That identity belongs to Rafael Espinoza, a U.S. citizen and practicing attorney who has lived in Mexico for many years and continues to reside there. Dayan told the court that Espinoza's sister gave Mora-Lopez's sister Espinoza's documents to allow him to come to the U.S.

Espinoza did not participate in the hearing Thursday although he had been invited to call in. He also did not provide a written statement to the court.

Bradley said Espinoza does consider himself a victim and that he is concerned that if he returns to the U.S. he will have trouble from some of the things Mora-Lopez did while using his name, including filing for bankruptcy.

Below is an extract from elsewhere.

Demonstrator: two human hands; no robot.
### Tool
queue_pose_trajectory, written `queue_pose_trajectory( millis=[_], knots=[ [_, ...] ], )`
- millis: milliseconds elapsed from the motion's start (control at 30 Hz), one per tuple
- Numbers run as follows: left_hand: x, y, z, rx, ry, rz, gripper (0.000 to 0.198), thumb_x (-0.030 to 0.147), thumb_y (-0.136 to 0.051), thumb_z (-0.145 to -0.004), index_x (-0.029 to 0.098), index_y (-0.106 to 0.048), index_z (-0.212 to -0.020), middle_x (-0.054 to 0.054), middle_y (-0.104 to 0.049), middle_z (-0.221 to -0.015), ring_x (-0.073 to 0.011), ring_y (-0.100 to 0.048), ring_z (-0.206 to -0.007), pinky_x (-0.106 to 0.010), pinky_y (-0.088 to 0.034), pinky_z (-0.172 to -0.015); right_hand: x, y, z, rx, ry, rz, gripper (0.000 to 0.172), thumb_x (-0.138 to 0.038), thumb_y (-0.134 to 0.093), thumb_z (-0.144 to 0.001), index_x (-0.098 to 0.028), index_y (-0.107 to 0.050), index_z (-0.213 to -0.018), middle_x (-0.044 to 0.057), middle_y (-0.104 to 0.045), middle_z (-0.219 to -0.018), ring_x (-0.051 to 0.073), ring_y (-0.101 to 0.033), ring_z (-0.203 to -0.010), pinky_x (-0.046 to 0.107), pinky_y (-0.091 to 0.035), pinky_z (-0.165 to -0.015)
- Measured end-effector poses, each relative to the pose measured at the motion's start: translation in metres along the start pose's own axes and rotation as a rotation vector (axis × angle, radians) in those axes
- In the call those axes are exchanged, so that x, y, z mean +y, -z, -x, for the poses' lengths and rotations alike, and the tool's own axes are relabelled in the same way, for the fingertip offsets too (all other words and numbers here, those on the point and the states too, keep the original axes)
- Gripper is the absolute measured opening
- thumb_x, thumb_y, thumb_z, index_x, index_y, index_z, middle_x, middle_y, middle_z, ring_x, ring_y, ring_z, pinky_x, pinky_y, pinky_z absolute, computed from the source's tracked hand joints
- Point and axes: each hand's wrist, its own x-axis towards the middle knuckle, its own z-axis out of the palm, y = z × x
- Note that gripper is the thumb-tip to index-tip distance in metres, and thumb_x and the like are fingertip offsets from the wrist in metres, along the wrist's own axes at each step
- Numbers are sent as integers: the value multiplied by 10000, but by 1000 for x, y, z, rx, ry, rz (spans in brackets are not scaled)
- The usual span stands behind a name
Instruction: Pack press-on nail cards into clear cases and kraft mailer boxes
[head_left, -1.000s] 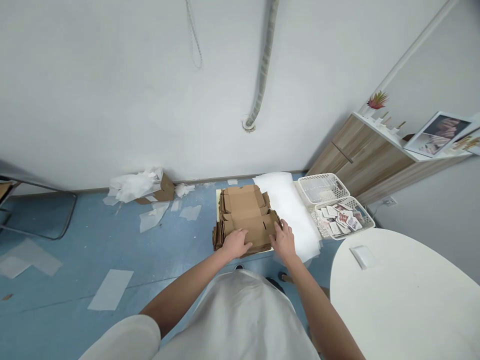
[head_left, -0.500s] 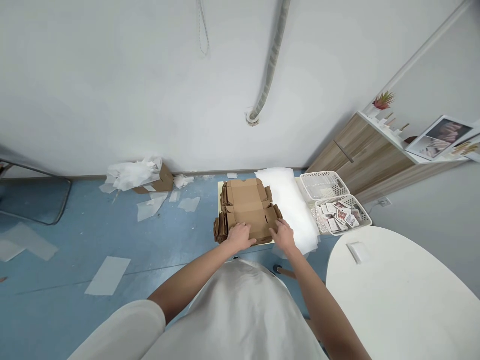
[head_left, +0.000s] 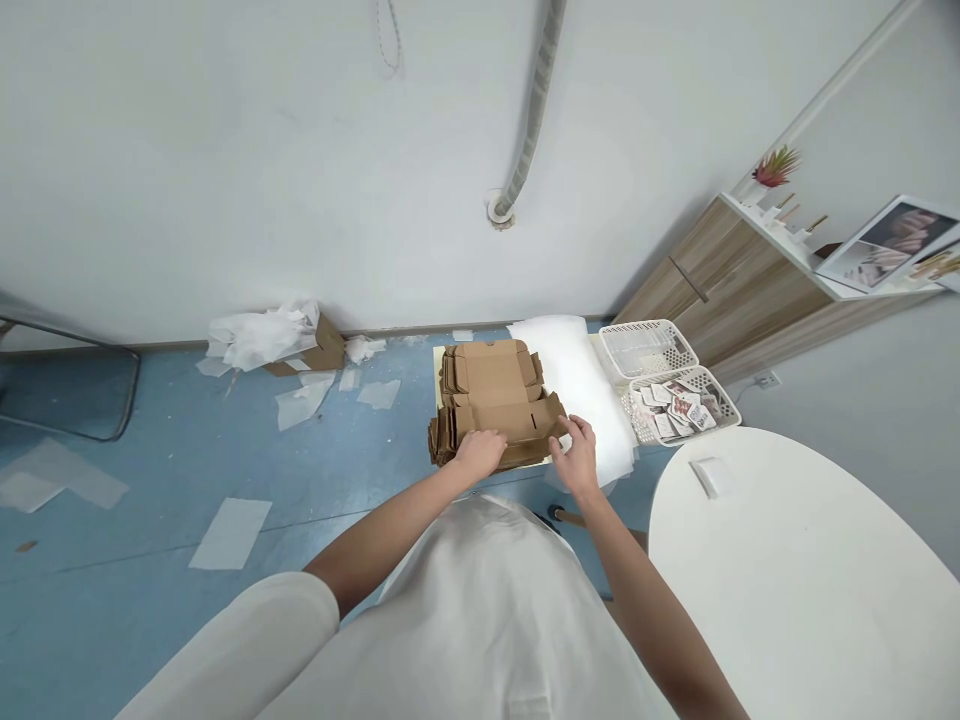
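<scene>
A stack of flattened brown cardboard boxes (head_left: 491, 375) lies in front of me, the top one unfolded with its flaps showing. My left hand (head_left: 482, 452) is closed over the near edge of the top box, its fingertips on the cardboard. At the near right corner, my right hand (head_left: 576, 455) has the side flap (head_left: 549, 410) between thumb and fingers. That near edge stands slightly raised above the boxes below. White foam sheets (head_left: 577, 385) lie in a pile just right of the boxes, beside my right hand.
Two white plastic baskets (head_left: 649, 350) stand at the right, the nearer holding printed cards (head_left: 681, 408). A round white table (head_left: 795, 560) fills the lower right. A wooden cabinet (head_left: 720, 260) stands behind. Loose sheets (head_left: 231, 533) and an open carton (head_left: 327, 345) lie on the blue floor.
The near edge of the top box has come up a little with my hands. My right hand has shifted slightly outward at the side flap. The view has tilted down slightly.
</scene>
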Motion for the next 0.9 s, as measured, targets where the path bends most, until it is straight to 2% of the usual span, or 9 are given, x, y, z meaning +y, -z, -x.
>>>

Mora-Lopez was able to get away with the deception for decades because since Espinoza lived in Mexico there were no duplicate tax filings or other employment records. Mora-Lopez had received passports in 1991 and 2001 using Espinoza's name, but when he applied for renewal in 2011 it turned out Espinoza had also recently applied for a passport and the State Department began investigating.

The case led them to Mora-Lopez, a six-year veteran of the Anchorage police force. Bradley said when two detectives knocked on Mora-Lopez's door and confronted him he immediately admitted that he had been in the country illegally and revealed his real name.

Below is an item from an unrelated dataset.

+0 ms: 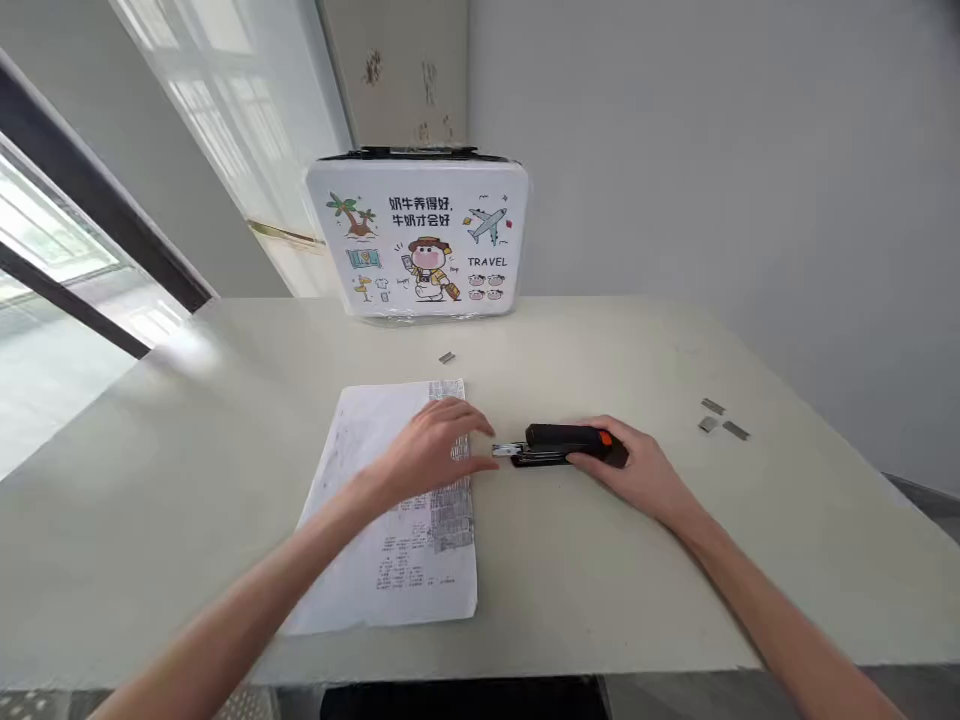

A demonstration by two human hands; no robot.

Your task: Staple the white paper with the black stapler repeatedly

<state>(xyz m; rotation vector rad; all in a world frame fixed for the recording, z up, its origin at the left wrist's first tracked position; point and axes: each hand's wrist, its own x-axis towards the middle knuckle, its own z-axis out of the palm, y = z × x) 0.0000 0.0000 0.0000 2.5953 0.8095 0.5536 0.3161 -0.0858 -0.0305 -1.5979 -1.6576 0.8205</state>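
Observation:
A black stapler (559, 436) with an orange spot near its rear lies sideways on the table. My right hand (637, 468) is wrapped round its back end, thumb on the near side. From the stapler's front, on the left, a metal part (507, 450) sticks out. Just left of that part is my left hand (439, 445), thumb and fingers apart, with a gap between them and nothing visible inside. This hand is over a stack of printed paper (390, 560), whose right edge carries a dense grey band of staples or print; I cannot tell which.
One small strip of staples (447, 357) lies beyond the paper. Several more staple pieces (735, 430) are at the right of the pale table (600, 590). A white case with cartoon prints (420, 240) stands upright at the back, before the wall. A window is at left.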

"He knew that day was coming, probably from the day he got here," Bradley said. "Somebody was going to knock on that door."

By that time though, according to Dayan, Mora-Lopez had "begun to think of himself as Espinoza."

'Hard to measure' Mora-Lopez's harm to police criminal investigations

People ask how he passed the police department lie detector, Dayan said, but he truly thought of himself as "Mr. Espinoza."

When Mora-Lopez first came to Alaska he got a job "cleaning toilets" at a fish processor, Dayan said. He later went to work for the Municipality of Anchorage as a bus driver and then decided to join the police department, which was looking for qualified Spanish-speaking officers at the time.

Mora-Lopez has been considered an exemplary police officer. He was honored for saving lives, worked with the mentally ill and as an investigator of major felony crimes.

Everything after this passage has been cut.